● Task
Reproduce word for word, from the entries below, the line with "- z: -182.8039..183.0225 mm", the line with "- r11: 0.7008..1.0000", and every line between them, and nothing more.

● Extracted records
/---

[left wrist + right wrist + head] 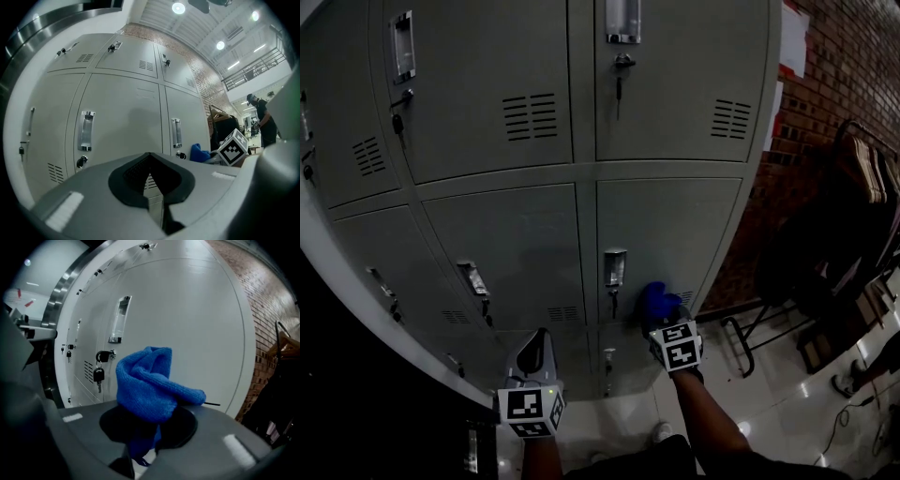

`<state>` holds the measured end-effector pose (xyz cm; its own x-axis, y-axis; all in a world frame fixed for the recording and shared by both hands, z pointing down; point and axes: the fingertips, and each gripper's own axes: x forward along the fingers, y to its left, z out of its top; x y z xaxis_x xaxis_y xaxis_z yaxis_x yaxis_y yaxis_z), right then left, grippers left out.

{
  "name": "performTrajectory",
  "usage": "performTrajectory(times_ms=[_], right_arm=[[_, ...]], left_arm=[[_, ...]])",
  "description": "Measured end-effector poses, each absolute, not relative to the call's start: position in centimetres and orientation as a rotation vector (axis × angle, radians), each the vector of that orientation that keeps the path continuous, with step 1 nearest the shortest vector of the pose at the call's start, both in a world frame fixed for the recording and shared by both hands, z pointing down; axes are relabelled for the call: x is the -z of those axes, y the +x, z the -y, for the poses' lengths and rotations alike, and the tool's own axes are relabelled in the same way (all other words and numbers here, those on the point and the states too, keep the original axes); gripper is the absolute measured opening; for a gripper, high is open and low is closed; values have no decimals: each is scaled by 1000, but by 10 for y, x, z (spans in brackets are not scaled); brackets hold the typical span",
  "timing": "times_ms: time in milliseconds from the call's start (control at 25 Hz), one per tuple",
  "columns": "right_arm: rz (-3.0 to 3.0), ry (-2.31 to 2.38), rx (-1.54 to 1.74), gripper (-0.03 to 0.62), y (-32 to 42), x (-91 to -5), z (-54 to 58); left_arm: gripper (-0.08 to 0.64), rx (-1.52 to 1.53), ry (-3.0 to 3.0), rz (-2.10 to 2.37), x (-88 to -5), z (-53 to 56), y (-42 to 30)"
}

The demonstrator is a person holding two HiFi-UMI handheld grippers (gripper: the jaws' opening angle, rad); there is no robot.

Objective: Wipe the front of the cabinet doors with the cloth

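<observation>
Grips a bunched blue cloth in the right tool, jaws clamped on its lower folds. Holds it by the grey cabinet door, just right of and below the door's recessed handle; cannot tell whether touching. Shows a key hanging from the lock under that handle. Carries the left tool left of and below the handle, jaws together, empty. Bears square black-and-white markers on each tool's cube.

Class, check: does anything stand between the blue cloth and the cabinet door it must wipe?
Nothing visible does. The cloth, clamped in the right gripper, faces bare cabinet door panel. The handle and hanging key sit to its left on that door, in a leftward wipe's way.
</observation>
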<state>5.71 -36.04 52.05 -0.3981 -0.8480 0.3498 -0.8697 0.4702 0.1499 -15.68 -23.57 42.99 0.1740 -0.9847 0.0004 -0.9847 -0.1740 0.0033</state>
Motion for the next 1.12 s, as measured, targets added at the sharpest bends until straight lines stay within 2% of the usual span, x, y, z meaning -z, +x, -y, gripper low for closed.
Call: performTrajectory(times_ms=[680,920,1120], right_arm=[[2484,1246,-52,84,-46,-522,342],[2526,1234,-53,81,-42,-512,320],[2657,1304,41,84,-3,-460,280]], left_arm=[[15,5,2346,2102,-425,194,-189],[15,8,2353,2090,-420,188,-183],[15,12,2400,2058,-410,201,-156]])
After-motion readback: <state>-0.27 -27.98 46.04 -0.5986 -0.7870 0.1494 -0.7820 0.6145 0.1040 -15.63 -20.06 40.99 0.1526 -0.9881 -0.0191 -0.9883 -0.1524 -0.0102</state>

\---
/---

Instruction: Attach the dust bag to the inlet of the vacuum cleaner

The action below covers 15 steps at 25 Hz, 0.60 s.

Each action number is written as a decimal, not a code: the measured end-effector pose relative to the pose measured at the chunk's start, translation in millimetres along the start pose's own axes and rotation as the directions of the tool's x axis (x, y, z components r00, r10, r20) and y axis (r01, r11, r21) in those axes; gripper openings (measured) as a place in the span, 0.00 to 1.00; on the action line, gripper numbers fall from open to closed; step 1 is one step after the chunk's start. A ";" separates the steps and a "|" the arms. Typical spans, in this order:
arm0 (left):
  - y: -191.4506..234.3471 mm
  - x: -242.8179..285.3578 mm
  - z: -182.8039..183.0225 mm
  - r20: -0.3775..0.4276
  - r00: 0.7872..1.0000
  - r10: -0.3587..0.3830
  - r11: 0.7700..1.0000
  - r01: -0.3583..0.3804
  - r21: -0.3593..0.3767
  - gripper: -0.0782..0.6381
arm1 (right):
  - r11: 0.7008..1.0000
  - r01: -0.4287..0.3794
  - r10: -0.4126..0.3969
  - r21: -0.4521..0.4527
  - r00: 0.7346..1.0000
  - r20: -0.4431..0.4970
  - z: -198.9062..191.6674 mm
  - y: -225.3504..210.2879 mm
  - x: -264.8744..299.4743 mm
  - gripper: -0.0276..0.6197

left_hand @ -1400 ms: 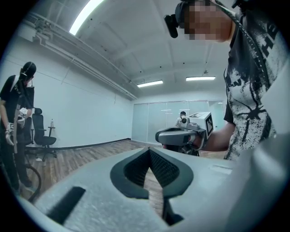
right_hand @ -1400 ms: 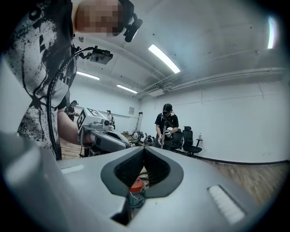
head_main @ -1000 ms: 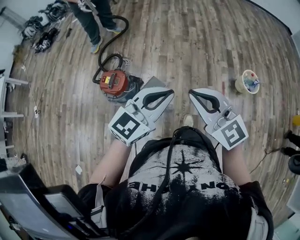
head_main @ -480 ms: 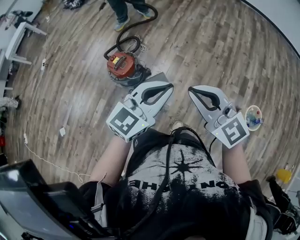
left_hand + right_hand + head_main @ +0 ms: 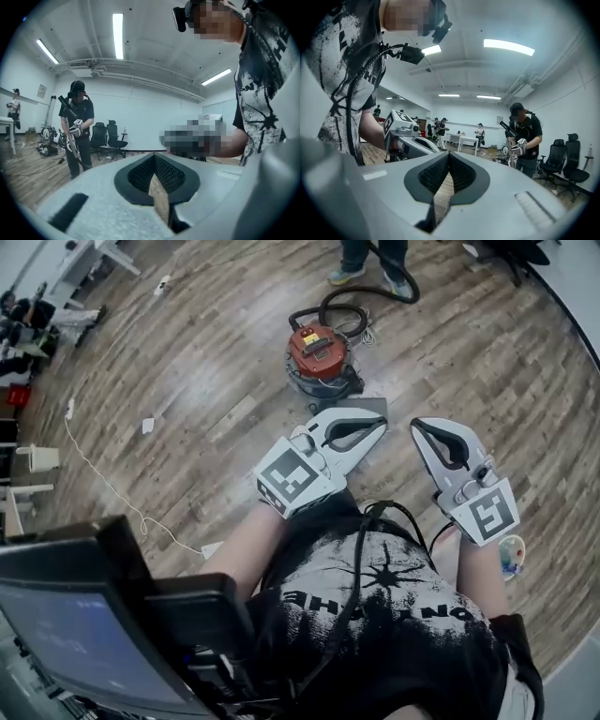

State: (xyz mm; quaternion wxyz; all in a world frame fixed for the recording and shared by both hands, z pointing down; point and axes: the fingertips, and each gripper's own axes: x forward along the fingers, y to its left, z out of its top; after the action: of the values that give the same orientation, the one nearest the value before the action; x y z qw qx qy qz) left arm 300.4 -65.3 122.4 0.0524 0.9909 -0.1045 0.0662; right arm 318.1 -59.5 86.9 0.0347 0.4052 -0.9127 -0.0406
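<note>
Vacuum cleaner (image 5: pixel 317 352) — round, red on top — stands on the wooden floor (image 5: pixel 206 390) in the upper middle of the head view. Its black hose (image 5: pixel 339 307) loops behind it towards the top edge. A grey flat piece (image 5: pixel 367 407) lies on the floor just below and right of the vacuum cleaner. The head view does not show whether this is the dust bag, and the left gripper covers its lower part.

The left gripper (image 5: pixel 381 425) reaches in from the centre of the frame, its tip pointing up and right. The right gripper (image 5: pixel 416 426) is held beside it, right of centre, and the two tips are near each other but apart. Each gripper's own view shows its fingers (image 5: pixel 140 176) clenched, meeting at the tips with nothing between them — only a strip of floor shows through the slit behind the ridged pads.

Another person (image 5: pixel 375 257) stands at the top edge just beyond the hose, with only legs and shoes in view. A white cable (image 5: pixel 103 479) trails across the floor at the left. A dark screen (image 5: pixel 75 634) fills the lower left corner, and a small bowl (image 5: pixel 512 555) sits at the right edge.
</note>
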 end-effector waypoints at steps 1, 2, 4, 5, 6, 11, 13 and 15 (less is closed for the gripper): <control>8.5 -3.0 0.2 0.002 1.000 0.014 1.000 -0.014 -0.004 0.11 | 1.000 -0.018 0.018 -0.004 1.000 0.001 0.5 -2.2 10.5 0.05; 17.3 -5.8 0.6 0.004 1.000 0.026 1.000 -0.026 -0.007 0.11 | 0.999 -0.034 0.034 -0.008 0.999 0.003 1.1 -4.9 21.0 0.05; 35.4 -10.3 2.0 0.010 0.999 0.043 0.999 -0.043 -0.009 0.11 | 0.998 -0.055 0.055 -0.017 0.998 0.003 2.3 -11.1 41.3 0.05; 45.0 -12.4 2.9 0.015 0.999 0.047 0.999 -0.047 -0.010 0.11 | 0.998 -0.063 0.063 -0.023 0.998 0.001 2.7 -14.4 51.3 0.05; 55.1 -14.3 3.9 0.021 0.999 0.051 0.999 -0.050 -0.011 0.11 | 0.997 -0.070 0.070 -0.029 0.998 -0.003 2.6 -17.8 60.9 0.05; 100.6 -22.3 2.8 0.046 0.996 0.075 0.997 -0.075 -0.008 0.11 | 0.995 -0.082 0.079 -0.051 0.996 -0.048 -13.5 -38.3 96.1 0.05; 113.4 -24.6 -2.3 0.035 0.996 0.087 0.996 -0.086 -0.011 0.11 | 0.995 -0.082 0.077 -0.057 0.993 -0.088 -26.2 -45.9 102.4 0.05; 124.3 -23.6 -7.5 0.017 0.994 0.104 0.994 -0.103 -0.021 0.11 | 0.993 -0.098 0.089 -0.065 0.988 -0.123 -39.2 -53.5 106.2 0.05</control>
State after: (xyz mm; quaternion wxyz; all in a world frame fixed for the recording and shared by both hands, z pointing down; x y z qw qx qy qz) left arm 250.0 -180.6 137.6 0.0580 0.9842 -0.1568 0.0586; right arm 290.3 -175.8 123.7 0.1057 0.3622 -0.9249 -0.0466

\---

● Written reply
  - z: -182.8039..183.0225 mm
  - r20: -0.3775..0.4276
  - r00: 0.7872..1.0000
  - r10: -0.3587..0.3830
  - r11: 0.7700..1.0000
  - r01: -0.3583..0.3804
  - r21: -0.3593..0.3767
  - gripper: -0.0782..0.6381
arm1 (right):
  - r11: 0.7008..1.0000

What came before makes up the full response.